By | Education, family, Finance, Legal, Relationships, Uncategorized | No Comments
by Deborah Bailey
Gowen & Stevens Solicitors

Marriage, or indeed a civil partnership, which is treated the same as marriage upon breakdown, is not for everyone. Even though there have been changes in the law allowing same sex partners to marry, a growing number of couples still regard it as old-fashioned and believe they have no requirement for ‘a piece of paper’ to confirm commitment to each other. Living together or ‘cohabiting’ remains the fastest growing family arrangement.

Often, it is only when facing the breakdown of a relationship that unmarried couples realise how that seemingly irrelevant piece of paper could have altered their situation. Furthermore, even if you remain blissfully together, there are still potential pitfalls for cohabiting families as time passes. Read on to find out how you can protect yourself and your children.

Even if you have lived together for a long time or have children together, the law will not protect you if you break up. Despite the media’s love of the term common-law wife, or indeed husband, this is not a recognised term in law. The fact that your relationship even existed, when it comes to the law, may be irrelevant. Often, the only issue to resolve in a breakdown of a cohabiting relationship will be what happens to the home. The fact that there may be children to re-home may not be a consideration and you could end up in a desperate situation.

Conversely, when looking at how to distribute a family’s assets on divorce, a spouse can call upon the matrimonial law to look at all the relevant circumstances of the relationship, often before but certainly during and after the marriage. The goal in these circumstances is to seek a result that is fair to both spouses with the welfare of the children being treated as a primary consideration. The future living arrangements of all involved will be a concern as will the financial position of each spouse following the divorce.

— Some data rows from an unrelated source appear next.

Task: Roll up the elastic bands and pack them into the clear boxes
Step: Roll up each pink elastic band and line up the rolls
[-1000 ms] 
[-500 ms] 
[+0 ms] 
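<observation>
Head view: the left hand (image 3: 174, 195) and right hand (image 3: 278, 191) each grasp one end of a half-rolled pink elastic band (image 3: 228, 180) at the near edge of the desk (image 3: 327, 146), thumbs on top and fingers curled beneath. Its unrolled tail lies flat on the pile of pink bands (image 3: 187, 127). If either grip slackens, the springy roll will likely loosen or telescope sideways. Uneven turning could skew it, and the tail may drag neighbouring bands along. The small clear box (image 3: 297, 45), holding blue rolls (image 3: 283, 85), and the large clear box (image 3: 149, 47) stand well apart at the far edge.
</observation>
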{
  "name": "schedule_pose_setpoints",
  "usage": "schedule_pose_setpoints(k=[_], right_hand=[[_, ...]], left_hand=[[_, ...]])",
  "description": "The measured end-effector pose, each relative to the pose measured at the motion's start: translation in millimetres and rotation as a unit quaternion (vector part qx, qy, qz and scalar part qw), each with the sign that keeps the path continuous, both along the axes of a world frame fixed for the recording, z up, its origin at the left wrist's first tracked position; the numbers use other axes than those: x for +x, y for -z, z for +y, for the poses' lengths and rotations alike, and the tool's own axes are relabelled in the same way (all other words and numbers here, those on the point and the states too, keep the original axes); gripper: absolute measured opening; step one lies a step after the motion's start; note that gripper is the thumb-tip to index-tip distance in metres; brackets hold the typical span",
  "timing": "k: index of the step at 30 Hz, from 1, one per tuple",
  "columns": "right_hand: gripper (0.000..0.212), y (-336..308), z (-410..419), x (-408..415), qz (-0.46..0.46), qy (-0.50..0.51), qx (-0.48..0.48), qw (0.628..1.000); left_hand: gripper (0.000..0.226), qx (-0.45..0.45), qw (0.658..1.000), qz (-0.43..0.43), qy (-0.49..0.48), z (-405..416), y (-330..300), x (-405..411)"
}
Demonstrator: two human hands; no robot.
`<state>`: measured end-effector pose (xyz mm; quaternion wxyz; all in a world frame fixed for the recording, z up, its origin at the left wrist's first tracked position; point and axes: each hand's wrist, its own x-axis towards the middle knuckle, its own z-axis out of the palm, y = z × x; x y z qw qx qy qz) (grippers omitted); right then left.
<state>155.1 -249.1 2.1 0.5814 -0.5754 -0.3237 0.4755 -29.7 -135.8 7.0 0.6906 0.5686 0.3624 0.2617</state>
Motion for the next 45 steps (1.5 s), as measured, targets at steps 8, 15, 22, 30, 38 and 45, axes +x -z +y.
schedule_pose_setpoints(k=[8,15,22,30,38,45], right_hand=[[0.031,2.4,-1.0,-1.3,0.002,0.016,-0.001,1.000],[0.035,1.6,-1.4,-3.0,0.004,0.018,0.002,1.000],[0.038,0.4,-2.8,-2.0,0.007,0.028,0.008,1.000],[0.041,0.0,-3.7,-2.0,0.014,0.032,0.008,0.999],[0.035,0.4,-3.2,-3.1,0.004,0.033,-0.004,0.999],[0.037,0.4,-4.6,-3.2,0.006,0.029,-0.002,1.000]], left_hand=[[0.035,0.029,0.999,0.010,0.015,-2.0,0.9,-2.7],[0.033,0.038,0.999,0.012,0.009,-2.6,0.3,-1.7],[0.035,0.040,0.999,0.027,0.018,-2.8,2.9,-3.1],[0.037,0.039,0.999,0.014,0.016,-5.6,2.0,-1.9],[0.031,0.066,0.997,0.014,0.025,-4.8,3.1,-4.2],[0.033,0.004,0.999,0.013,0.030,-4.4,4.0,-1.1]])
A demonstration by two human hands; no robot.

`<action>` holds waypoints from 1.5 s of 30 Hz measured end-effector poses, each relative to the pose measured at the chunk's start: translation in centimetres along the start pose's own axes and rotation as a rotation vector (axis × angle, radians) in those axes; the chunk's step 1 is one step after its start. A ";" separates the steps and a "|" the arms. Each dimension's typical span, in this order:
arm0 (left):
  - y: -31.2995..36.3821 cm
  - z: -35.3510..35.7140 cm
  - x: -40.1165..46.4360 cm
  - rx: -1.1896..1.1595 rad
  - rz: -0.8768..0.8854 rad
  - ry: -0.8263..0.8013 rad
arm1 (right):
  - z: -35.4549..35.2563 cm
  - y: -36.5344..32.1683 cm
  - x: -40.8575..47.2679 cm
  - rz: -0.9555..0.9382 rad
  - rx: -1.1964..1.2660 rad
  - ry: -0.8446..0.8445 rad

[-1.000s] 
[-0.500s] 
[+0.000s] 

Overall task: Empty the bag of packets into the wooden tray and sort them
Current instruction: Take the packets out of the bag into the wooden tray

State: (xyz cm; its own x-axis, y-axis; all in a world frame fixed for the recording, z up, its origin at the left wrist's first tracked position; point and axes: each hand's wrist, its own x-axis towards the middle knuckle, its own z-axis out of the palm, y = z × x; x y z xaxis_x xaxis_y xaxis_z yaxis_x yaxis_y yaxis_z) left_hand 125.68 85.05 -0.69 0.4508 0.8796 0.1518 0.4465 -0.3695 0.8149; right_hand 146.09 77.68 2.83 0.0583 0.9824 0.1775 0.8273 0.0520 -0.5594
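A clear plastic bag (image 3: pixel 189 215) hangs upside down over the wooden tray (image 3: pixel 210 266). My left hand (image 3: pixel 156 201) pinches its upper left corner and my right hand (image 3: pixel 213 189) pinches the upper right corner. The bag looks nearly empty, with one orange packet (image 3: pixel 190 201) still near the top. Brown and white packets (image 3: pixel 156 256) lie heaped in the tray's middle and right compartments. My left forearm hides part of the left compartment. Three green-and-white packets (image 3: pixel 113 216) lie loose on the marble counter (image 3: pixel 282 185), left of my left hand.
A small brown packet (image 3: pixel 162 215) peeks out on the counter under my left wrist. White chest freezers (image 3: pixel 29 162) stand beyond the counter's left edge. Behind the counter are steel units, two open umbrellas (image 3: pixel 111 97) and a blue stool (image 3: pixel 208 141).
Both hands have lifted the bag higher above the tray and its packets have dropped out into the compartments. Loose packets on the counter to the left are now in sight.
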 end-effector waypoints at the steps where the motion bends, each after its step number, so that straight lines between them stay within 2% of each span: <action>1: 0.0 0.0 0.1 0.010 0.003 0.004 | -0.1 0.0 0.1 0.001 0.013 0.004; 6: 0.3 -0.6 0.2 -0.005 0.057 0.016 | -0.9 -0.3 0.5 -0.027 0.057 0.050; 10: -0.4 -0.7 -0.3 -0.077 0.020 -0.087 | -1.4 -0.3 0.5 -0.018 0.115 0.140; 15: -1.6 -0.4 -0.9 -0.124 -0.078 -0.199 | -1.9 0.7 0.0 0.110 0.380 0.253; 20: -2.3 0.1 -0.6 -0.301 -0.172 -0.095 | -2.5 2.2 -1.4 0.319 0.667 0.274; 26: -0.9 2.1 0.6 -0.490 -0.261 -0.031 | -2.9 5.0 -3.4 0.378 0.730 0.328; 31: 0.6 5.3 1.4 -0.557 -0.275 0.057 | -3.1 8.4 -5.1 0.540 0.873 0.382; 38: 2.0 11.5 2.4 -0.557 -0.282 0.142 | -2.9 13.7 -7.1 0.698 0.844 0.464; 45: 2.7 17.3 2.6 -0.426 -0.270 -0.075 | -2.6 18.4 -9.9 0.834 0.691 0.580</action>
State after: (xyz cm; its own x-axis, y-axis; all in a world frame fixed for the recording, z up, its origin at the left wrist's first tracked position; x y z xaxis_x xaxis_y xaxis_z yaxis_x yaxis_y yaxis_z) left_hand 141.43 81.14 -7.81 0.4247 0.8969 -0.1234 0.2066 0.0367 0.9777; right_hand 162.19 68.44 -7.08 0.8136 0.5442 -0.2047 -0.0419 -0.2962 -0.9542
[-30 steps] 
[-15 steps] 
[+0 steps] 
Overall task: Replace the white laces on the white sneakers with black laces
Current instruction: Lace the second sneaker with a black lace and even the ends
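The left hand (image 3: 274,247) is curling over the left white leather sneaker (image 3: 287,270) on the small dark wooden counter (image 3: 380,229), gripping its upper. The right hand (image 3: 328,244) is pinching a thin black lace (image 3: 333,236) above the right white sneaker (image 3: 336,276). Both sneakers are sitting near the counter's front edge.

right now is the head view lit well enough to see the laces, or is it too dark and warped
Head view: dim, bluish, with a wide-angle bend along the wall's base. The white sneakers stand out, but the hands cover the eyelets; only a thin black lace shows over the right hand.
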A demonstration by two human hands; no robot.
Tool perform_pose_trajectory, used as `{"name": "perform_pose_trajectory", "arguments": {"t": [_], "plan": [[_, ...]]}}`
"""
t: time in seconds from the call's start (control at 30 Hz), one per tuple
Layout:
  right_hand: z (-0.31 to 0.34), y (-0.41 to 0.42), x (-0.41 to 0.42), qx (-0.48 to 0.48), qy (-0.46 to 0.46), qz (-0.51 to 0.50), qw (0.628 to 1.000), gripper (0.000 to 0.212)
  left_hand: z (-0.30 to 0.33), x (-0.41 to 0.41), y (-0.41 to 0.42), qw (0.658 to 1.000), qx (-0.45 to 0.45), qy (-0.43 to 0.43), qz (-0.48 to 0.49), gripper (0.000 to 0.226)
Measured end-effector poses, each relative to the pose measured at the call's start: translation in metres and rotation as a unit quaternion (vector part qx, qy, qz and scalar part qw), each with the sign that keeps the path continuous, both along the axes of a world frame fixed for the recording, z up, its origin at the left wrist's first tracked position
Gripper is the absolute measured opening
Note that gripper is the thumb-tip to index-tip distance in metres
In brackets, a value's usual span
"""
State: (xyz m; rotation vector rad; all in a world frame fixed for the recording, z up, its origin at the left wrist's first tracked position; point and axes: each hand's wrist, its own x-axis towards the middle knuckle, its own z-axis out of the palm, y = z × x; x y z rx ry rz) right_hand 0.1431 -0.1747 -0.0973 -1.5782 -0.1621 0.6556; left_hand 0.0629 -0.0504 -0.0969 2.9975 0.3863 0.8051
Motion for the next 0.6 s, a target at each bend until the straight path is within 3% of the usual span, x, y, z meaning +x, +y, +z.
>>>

Whilst campaigners are lobbying for a change in the law to protect unmarried families, until this happens, people need to be aware and take steps wherever possible to protect themselves and their children. So what can you do?

Property
If you own property together and both names are on the property register, then you probably had a discussion with your conveyancing solicitor about how you would own the property so there is a chance that your ownership will already be clearly defined.

Matters become more complicated if the property is owned by only one of you. However, the non legal owner may still have an interest in the property dependant upon how finances were arranged during the relationship and what agreements you had. Seeking legal advice in this scenario is essential and can help determine your interest and how you can realise this.

If you are buying a property in which you intend to live together, speak to your solicitor about the ways in which you can own the property and how you can protect yourself.

Maintenance
If you are looking after the children, you can claim maintenance following a break-up from your former partner for your children. If this cannot be agreed, apply to the Child Maintenance Service.

Unlike divorce, unmarried former partners cannot claim maintenance for themselves from the other partner, even if they are the stay-at-home parent looking after the children.

Inheritance
As cohabiting partners, unlike married couples, there is no automatic right of inheritance if your partner dies without making a will. Whilst you and your children could make an application against your partner’s estate if they were maintaining you prior to their death, this could be a stressful experience at an already difficult time. Making a Will could avoid a lot of anxiety and uncertainty for your loved ones.

Partners should also think about taking out life assurance.

Consider also making Lasting Powers of Attorney. If you become ill and incapable of managing your own affairs a cohabiting partner has no legal right to make decisions on your behalf. This could cause difficulties with the wider family who may or may not know your wishes. Appointing your partner as your Attorney could avoid such difficulties.

Cohabitation Agreements
It’s not very romantic but thinking about your arrangements before you buy a property or move in together can save a lot of heartache if things go wrong. A cohabitation agreement is strongly recommended and a solicitor can help you consider all the issues that could arise and, provided it is properly drafted, could protect against costly court proceedings.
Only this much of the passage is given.